* **What is required**
Please count the lines in the data below that mention the word "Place", then give only the total.

[Recorded data]
★ ★ ★ ★ ★

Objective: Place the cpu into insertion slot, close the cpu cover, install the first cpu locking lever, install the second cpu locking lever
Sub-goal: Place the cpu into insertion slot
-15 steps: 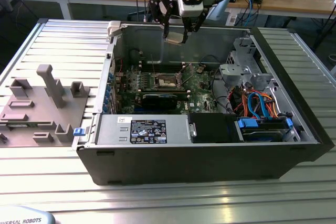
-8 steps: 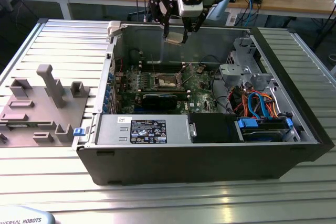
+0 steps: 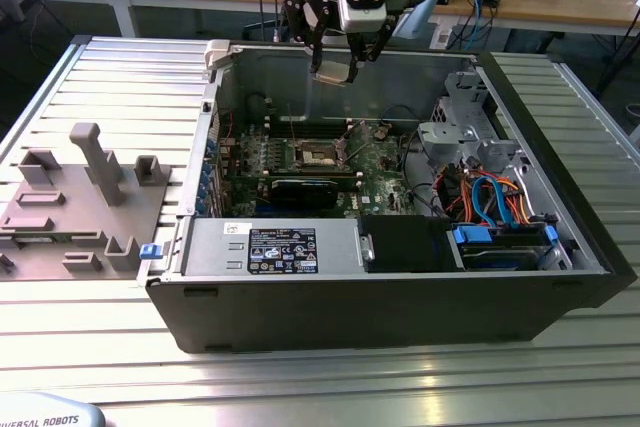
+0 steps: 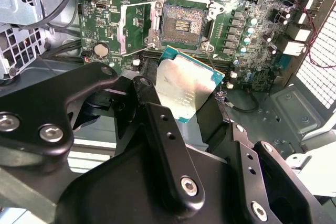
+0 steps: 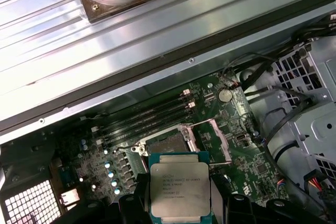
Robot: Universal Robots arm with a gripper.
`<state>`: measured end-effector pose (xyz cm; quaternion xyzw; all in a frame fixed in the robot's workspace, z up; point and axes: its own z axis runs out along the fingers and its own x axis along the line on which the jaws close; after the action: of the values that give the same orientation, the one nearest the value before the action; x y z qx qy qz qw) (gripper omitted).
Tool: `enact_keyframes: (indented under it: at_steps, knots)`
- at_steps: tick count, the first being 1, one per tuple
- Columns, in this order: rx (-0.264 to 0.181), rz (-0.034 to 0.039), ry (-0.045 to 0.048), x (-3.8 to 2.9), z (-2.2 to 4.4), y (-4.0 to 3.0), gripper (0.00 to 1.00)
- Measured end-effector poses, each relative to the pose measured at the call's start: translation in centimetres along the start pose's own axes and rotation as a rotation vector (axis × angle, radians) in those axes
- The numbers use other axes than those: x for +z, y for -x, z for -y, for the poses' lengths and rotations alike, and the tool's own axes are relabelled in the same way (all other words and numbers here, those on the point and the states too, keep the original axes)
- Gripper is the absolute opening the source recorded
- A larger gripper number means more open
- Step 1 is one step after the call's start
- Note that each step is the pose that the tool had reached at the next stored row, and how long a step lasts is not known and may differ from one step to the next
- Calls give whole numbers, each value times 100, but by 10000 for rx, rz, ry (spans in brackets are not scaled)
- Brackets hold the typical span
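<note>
While the gripper (image 3: 334, 74) hangs over the open case (image 3: 400, 319) in the exterior view, we see its jaws clamped on the cpu (image 4: 186, 85), with a finger (image 4: 157, 119) pressed against each of two opposite edges. We find the cpu (image 5: 180, 190) held flat in the air above the board (image 4: 252, 19), silver top up, apart from the slot (image 4: 182, 24). The slot (image 5: 165, 142) lies bare, and the cover (image 4: 134, 27) stands swung open right beside it.
</note>
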<state>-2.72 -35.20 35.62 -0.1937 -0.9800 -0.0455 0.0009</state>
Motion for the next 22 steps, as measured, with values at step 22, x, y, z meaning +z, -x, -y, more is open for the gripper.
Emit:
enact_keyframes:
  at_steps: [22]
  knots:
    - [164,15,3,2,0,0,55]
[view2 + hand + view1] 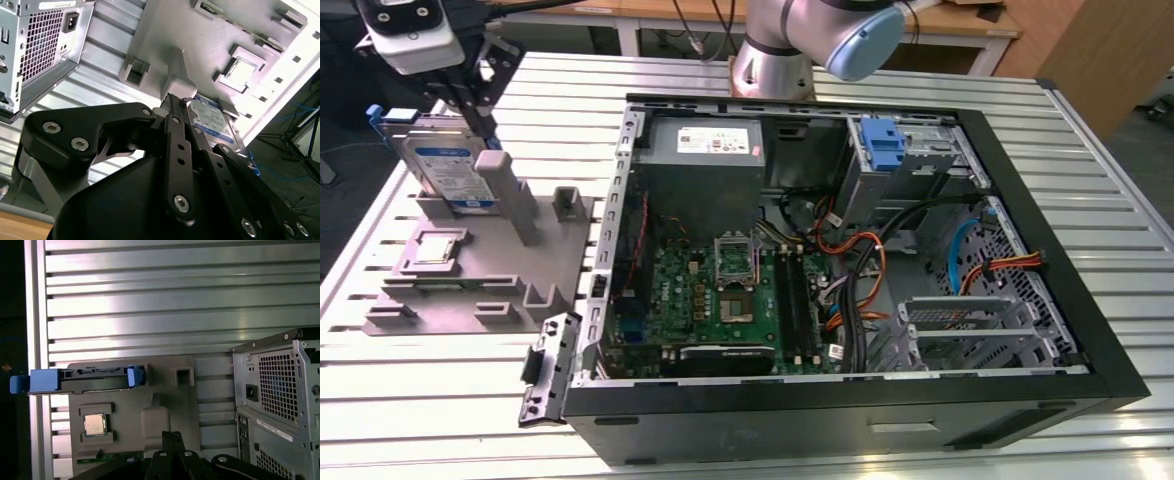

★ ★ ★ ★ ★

* **Solution**
2